GIVEN INFORMATION:
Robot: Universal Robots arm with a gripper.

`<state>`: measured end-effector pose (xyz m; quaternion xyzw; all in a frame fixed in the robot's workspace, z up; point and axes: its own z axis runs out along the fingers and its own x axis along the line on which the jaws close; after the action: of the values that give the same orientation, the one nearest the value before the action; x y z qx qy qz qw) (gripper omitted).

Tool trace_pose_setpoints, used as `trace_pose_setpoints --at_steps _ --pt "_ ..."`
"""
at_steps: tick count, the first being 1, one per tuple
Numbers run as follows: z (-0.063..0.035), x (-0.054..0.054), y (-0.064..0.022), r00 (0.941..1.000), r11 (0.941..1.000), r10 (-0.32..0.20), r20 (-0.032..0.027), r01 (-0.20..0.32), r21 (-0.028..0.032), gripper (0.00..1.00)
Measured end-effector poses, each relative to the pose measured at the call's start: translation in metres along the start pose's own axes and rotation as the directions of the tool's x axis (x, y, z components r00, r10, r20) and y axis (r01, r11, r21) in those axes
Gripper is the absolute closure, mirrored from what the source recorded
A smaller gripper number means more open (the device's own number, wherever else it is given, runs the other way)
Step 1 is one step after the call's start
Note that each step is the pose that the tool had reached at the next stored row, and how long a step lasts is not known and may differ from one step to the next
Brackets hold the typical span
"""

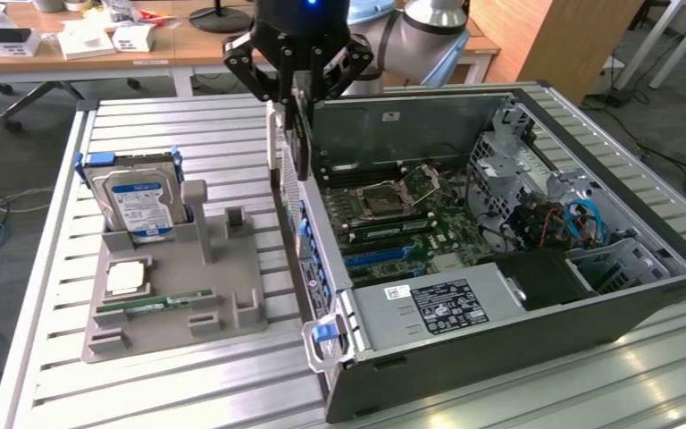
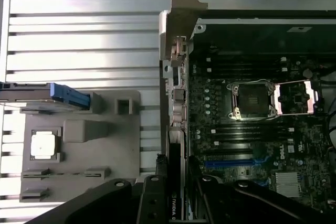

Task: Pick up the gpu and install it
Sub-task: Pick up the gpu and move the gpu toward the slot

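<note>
The gripper (image 1: 301,85), clamped on the gpu (image 1: 304,147), holds it upright at 10 o'clock from the motherboard (image 1: 409,214); a clean install likely needs square alignment over the slot (image 1: 381,256).

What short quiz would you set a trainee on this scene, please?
1. True or false: the gripper holds the gpu upright beside the open computer case.
2. Where does the hard drive stand? A) in the grey holder B) inside the computer case C) in the gripper
3. Fill in: the lid of the motherboard's CPU socket is ___.
Key: 1 true; 2 A; 3 open.
</note>
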<state>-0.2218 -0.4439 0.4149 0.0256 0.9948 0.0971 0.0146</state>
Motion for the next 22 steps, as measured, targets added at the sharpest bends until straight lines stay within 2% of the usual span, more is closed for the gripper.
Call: trace_pose_setpoints --at_steps 13,22 --pt "0.0019 -0.055 0.0027 1.0 1.0 0.0 -0.0012 0.0 0.0 0.74" --pt "0.0031 -0.091 0.0044 1.0 1.0 0.001 -0.0062 -0.001 0.0003 0.74"
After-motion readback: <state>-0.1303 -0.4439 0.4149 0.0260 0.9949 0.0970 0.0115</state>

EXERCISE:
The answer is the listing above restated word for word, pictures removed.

RESPONSE FOR THIS EXERCISE:
Robot: Universal Robots arm with a gripper.

`<state>`: measured end-effector pose (xyz m; quaternion xyzw; all in a frame fixed in the robot's workspace, z up; point and axes: its own z axis runs out along the fingers and its own x axis along the line on which the jaws close; after the action: of the values that give the same orientation, the one nearest the value before the action; x y z qx qy qz qw) (gripper omitted).

Tool trace_pose_setpoints, used as `trace_pose_setpoints --at_steps _ --pt "_ ..."`
"""
at_steps: tick count, the first being 1, one per tuple
Numbers run as follows: z (-0.063..0.035), x (-0.054..0.054), y (-0.064..0.022), r00 (0.941..1.000), r11 (0.941..1.000), r10 (-0.32..0.20), r20 (-0.032..0.027), r01 (-0.20..0.32), r21 (-0.028..0.032), gripper (0.00..1.00)
Measured end-effector poses, each relative to the pose measured at the call's start: translation in metres along the start pose's own axes and rotation as the directions of the tool's x axis (x, y, z components r00, r10, r20) and y axis (r01, r11, r21) in those axes
Gripper is the absolute closure, mirrored from what the source recorded
A smaller gripper number means more open (the device's own number, wherever else it is given, runs the other way)
Step 1 is one step after the call's start
Note that each step is the pose that the tool had reached at the next stored row, and how long a step lasts is not known and may differ from one step to the next
Brackets hold the typical span
"""


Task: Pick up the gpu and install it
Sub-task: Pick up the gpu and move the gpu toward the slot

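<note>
The gripper (image 1: 301,85), clamped on the gpu (image 1: 304,147), holds it upright at 10 o'clock from the motherboard (image 1: 409,214); a clean install likely needs square alignment over the slot (image 1: 381,256).

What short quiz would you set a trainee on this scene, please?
1. True or false: the gripper holds the gpu upright beside the open computer case.
2. Where does the hard drive stand? A) in the grey holder B) inside the computer case C) in the gripper
3. Fill in: the lid of the motherboard's CPU socket is ___.
Key: 1 true; 2 A; 3 open.
</note>
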<state>-0.2218 -0.4439 0.4149 0.0256 0.9948 0.0971 0.0146</state>
Motion for the next 22 steps, as measured, targets added at the sharpest bends until straight lines stay within 2% of the usual span, more is closed for the gripper.
Call: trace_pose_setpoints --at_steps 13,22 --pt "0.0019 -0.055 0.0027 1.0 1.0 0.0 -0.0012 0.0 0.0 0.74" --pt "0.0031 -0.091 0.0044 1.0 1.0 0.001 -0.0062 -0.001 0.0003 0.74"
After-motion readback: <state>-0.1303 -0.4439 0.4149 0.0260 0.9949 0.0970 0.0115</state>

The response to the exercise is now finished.